Il Presidente l’ha fatta scattare quando era in Michigan per un comizio e ha visitato l’Henry Ford Museum. Poi ha rivelato: «Mi sono seduto là un momento, a ponderare il coraggio e la tenacia che sono parte della nostra storia recente. Per ottenere il cambiamento ci vogliono cittadini ordinari, determinati a combattere, e continuare ad avvicinare il paese centimetro per centimetro agli ideali più alti. Perciò ho bisogno di tutti voi».

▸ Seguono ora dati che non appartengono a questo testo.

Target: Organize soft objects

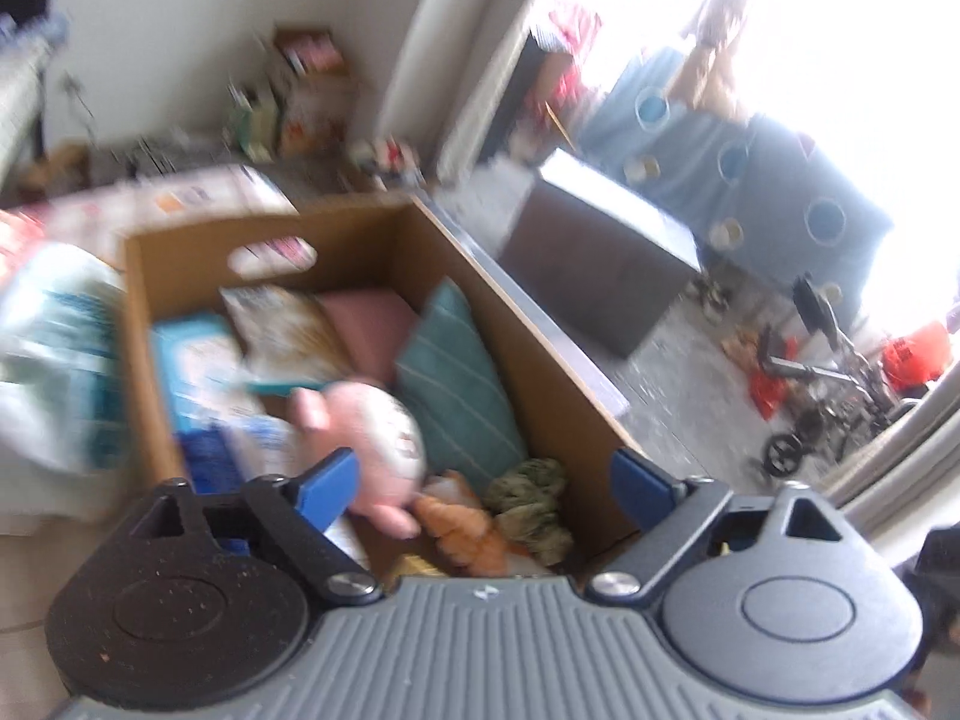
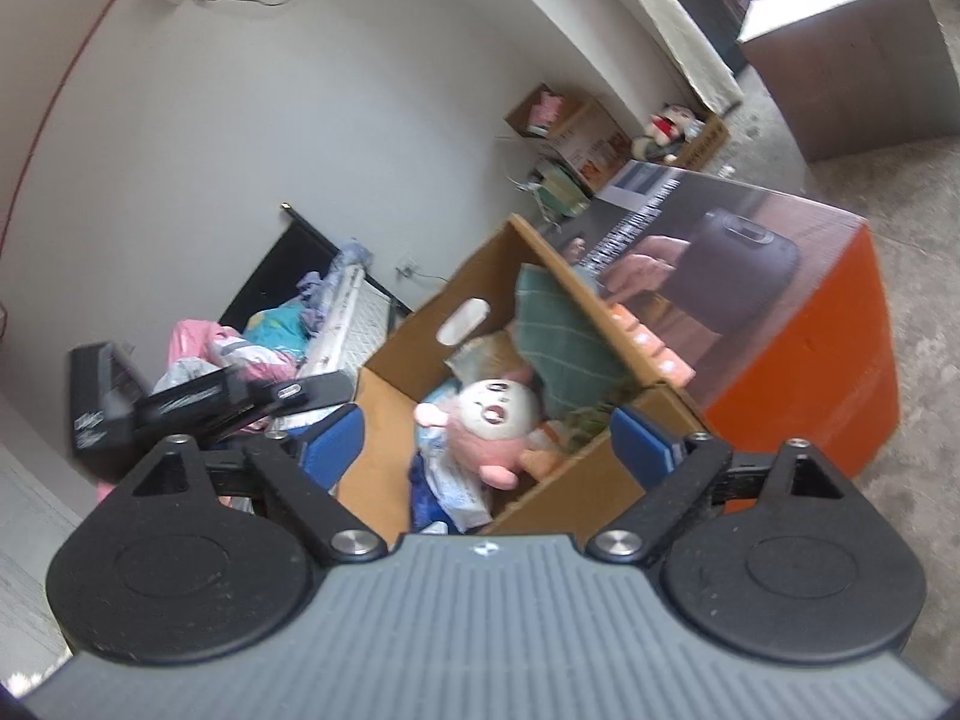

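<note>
An open cardboard box (image 1: 558, 384) (image 2: 564, 492) holds soft things. On top lies a pink and white plush (image 1: 384, 438) (image 2: 492, 420). Beside it are a teal striped cushion (image 1: 456, 384) (image 2: 558, 324), a pink cushion (image 1: 372, 324), an orange plush (image 1: 468, 528) and a green plush (image 1: 534, 504). My left gripper (image 1: 485, 492) hangs open above the box's near end; the pink plush shows next to its left finger, with no grip on it. My right gripper (image 2: 487, 441) is open too, above the box's near rim, with nothing between its fingers.
A large orange carton (image 2: 792, 336) stands against the box's right side. Blue and white packets (image 1: 204, 396) fill the box's left part. A bed with heaped clothes (image 2: 252, 348) lies to the left, and a black device (image 2: 132, 402) is near it. A dark box (image 1: 600, 264) stands on the floor.
</note>
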The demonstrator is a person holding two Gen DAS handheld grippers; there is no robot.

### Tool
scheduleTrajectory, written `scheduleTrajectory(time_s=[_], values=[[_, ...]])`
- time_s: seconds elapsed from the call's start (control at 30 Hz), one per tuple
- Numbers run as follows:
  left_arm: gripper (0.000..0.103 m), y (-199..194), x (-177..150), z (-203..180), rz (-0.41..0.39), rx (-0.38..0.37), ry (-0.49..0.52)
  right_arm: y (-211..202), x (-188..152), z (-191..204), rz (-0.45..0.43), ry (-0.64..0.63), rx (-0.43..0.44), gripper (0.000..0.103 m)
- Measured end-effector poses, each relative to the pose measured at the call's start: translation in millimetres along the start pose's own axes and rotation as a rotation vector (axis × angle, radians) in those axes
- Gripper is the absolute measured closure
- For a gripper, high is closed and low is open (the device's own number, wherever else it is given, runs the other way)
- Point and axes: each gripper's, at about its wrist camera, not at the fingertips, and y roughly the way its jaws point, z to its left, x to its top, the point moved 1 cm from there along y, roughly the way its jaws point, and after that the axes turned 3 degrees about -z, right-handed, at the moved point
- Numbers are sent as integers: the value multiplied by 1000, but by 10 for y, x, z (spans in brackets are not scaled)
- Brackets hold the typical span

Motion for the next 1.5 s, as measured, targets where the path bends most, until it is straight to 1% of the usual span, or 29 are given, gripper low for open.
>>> scheduleTrajectory(time_s=[0.07, 0.1, 0.17, 0.23, 0.3, 0.47, 0.57, 0.63, 0.73, 0.8, 0.9, 1.0, 1.1, 1.17, 1.23, 1.37, 1.43, 1.5], values=[[4, -293, -104, 66, -64, 53, 21, 77, -37, 163, 2, -48, 10, 4], [2, -443, -164, 102, -95, 83, 28, 116, -52, 261, 4, -78, 14, 3], [0, -705, -281, 193, -153, 142, 36, 182, -89, 476, 12, -151, 19, 1], [0, -896, -398, 287, -189, 203, 22, 249, -144, 706, 24, -230, 15, 1], [0, -1047, -517, 397, -207, 252, -6, 326, -206, 927, 40, -313, 3, 1], [0, -1295, -813, 657, -221, 381, -79, 415, -484, 1470, 59, -515, -79, 1], [0, -1385, -1004, 797, -215, 445, -114, 432, -638, 1661, 61, -577, -120, 1], [0, -1433, -1115, 888, -210, 478, -142, 449, -721, 1735, 62, -595, -147, 1], [0, -1460, -1265, 995, -200, 516, -172, 441, -838, 1794, 59, -623, -183, 1], [0, -1476, -1350, 1045, -188, 536, -189, 449, -897, 1812, 53, -652, -225, 1], [0, -1457, -1420, 1092, -161, 549, -214, 458, -990, 1846, 31, -714, -304, 1], [0, -1465, -1476, 1065, -159, 554, -211, 451, -1038, 1848, 5, -771, -342, 1], [0, -1439, -1494, 964, -180, 593, -172, 417, -1041, 1828, 7, -771, -326, 1], [0, -1415, -1484, 898, -187, 621, -134, 407, -993, 1797, 21, -739, -306, 1], [0, -1394, -1477, 850, -189, 627, -112, 392, -960, 1769, 26, -704, -286, 1], [0, -1373, -1498, 801, -211, 626, -124, 357, -932, 1735, 25, -669, -235, 1], [0, -1361, -1521, 787, -221, 651, -126, 342, -947, 1729, 28, -665, -204, 1], [0, -1344, -1527, 766, -211, 676, -117, 333, -969, 1732, 37, -659, -196, 1]])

E’ stata una trovata elettorale, dunque. Evocare lo spirito della sartina, che nel 1955 rifiutò di cedere ad un bianco il suo posto sopra un bus di Montgomery, per convincere i sostenitori ad appoggiarlo ancora a novembre. Quelli neri in particolare. Ma è stato anche un atto simbolico, che incarna la responsabilità unica del primo presidente nero: l’impossibilità di deludere.

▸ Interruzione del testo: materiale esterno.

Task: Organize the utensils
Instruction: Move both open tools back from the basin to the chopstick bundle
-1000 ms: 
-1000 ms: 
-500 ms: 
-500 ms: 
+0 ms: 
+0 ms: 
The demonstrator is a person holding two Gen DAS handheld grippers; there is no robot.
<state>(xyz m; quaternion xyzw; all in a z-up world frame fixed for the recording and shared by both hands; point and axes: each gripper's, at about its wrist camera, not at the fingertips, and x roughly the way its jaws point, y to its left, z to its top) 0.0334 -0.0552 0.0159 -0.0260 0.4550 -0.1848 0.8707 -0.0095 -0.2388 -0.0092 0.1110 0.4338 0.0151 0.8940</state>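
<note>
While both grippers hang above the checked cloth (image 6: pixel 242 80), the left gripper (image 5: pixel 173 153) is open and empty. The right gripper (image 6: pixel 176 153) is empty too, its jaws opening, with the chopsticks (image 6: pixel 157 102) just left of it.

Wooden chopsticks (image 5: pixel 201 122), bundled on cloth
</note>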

Il rapporto con la comunità afro-americana è stato complicato. L’attore Morgan Freeman ha detto che Obama alla Casa Bianca ha esacerbato il razzismo, perché la destra del Tea Party è pronta a tutto pur di abbatterlo. Il professore di Princeton Cornel West l’ha accusato di essere diventato «la mascotte nera di Wall Street». I media conservatori non perdono occasione per assalirlo, al punto che il Drudgereport ha usato la foto sul bus fuori contesto, come illustrazione della solitudine del presidente. «Un liberal come me - ci dice il filosofo di Princeton Michael Walzer - si rincuora a vedere Obama al posto della Parks, perché vuol dire che non ha dimenticato i suoi obiettivi, anche se non li ha realizzati. Tra i tagli al Welfare, l’istruzione pubblica e l’impiego statale, la comunità nera oggi è più debole. Forse ha pensato che la sua elezione fosse da sola un cambiamento radicale». A difendere il presidente, però, ci pensa chi le violenze dell’epoca di Rosa le ha sentite sulla pelle. Come James Young, sindaco nero di Philadelphia, la cittadina dove furono ammazzati gli attivisti del film «Mississippi Burning»: «E’ arrivato nel pieno della crisi: nessun uomo avrebbe potuto cambiare da solo l’America in tre anni. Io non voglio favori, solo pari opportunità. E non mi importa che sia nero, ma che sia giusto. Vederlo seduto su quel bus, però, mi ha fatto pensare a quanto coraggio c’è voluto per arrivare fino qui, e a quante persone negano ancora la storia dell’America solo per dividerci».